Casey was the key to making this prosecution possible. He led the investigators to the buried remains of the victims. One of Hall’s long-time woman friends testified that she reportedly heard Hall say that Casey’s backhoe was needed to finish the job. Hall’s defense lawyer reportedly got her to admit that she was drinking heavily and smoking marijuana on the day she heard this statement. Casey reportedly testified that Hall frightened him into disposing of the bodies by burying them with his backhoe.

Hall, according to Casey, said one of the victims, David Glasser, begged for his life, but Hall said that he told him this would happen if he, Glasser, testified against Hall in a prior criminal case. Casey also testified that Hall told him about picking up Glasser’s severed head.

Capeless’ point with these witnesses was to link Hall with the killing of the victims by placing him at the scene of the killings or at the disposal of the body parts. This testimony also was used to corroborate Hall’s motive for the killings, namely, to stop Glasser from pressing his criminal complaint against Hall. Hall’s defense attorney asked Casey if any deal had been made for his testimony. Casey’s reported answer was no, but that he hoped it would help him.
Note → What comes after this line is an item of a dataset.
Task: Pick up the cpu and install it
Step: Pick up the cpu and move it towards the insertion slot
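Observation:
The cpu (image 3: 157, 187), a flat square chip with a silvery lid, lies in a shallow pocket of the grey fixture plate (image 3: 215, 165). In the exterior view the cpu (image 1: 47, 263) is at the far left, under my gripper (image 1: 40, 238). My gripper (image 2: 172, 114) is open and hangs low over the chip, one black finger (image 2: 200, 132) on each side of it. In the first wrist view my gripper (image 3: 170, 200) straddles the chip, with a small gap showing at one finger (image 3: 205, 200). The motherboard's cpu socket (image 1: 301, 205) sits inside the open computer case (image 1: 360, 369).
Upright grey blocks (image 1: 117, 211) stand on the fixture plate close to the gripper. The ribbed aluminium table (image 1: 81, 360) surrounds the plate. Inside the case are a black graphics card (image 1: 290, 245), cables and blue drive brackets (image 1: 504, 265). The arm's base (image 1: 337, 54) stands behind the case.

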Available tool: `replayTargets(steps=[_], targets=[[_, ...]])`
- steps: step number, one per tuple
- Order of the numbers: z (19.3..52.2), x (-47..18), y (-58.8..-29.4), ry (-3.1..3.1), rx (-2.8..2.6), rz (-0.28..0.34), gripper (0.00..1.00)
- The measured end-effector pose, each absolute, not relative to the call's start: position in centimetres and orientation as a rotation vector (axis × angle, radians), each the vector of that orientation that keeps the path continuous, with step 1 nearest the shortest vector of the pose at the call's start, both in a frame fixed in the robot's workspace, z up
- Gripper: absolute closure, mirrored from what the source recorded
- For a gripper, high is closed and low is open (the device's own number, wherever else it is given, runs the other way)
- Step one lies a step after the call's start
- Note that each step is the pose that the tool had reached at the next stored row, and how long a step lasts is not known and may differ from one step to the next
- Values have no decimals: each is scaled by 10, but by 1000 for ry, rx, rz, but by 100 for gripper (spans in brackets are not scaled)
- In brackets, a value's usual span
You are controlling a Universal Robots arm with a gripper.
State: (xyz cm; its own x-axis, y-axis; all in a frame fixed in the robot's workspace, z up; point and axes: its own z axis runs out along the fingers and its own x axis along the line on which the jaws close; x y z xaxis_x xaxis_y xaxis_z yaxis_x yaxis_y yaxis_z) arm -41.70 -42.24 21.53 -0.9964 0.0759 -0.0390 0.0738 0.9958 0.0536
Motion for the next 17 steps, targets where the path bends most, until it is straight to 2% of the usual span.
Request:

To fill the gap of the lack of a murder weapon, Capeless used the testimony of three of Hall’s acquaintances. The victims had been shot. One of these witnesses reportedly testified she saw Hall remove three handguns from a bag of dog food. The other said she saw Hall cleaning a gun. One of these witnesses testified she did not initially tell the police about the guns because she was scared. The other testified that she did not recall seeing any guns until she was reminded by this other witness.

Another friend of Hall’s testified that the latter brought three guns to his house and he saw Hall put them into a dog food bag. He also reportedly testified that he initially did not tell the police because he was frightened of Hall.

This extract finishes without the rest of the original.